Arbour and colleagues should be congratulated on their important contribution to this highly relevant clinical issue. 

 

 

This concludes this JCO Podcast.  Thank you for listening.

 

 

 

 

References:

  1. Reck, M., et al., Pembrolizumab versus Chemotherapy for PD-L1-Positive Non-Small-Cell Lung Cancer. N Engl J Med, 2016. 375(19): p. 1823-1833.
  2. Borghaei, H., et al., Nivolumab versus Docetaxel in Advanced Nonsquamous Non-Small-Cell Lung Cancer.
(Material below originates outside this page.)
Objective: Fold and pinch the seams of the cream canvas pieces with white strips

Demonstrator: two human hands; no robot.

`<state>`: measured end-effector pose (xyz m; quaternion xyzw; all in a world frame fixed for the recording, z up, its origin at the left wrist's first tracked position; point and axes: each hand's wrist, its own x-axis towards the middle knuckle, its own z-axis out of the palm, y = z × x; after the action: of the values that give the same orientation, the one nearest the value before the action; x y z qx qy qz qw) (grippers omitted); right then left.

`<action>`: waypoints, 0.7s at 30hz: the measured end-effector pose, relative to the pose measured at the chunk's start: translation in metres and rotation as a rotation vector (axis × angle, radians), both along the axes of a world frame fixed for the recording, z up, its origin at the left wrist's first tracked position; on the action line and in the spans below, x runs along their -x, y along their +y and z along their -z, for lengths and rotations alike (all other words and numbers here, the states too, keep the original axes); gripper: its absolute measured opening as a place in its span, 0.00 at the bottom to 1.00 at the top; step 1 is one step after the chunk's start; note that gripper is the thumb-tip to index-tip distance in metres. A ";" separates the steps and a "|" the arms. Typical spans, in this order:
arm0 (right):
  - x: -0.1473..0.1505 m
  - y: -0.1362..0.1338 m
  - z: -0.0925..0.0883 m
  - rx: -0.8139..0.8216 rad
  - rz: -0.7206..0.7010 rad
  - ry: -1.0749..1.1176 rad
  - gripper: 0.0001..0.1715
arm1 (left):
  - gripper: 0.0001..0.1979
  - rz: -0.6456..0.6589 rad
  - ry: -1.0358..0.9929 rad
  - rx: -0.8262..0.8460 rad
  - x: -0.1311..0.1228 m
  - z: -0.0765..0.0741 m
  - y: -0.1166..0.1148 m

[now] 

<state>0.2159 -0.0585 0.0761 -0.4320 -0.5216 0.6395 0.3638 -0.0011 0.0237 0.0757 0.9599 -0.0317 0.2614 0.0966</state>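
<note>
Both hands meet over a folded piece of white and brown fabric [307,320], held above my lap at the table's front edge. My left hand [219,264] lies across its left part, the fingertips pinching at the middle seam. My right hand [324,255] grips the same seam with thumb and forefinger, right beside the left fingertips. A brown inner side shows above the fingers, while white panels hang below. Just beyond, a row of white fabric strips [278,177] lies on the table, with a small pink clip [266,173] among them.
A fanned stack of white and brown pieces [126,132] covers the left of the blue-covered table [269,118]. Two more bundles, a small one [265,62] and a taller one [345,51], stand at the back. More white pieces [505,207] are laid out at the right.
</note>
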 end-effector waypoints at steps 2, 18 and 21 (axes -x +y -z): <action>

N Engl J Med, 2015. 373(17): p. 1627-39.
  3. Rittmeyer, A., et al., Atezolizumab versus docetaxel in patients with previously treated non-small-cell lung cancer (OAK): a phase 3, open-label, multicentre randomised controlled trial. Lancet, 2016.
  4. Brahmer, J., et al., Nivolumab versus Docetaxel in Advanced Squamous-Cell Non-Small-Cell Lung Cancer. N Engl J Med, 2015. 373(2): p. 123-35.
  5. Herbst, R.S., et al., Pembrolizumab versus docetaxel for previously treated, PD-L1-positive, advanced non-small-cell lung cancer (KEYNOTE-010): a randomised controlled trial. Lancet, 2016. 387(10027): p. 1540-50.
  6. Gandhi, L., et al., Pembrolizumab plus Chemotherapy in Metastatic Non-Small-Cell Lung Cancer. N Engl J Med, 2018. 378(22): p. 2078-2092.
  7. Horvat, T.Z., et al., Immune-Related Adverse Events, Need for Systemic Immunosuppression, and Effects on Survival and Time to Treatment Failure in Patients With Melanoma Treated With Ipilimumab at Memorial Sloan Kettering Cancer Center. J Clin Oncol, 2015. 33(28): p. 3193-8.
  8. Schadendorf, D., et al., Efficacy and Safety Outcomes in Patients With Advanced Melanoma Who Discontinued Treatment With Nivolumab and Ipilimumab Because of Adverse Events: A Pooled Analysis of Randomized Phase II and III Trials. J Clin Oncol, 2017. 35(34): p. 3807-3814.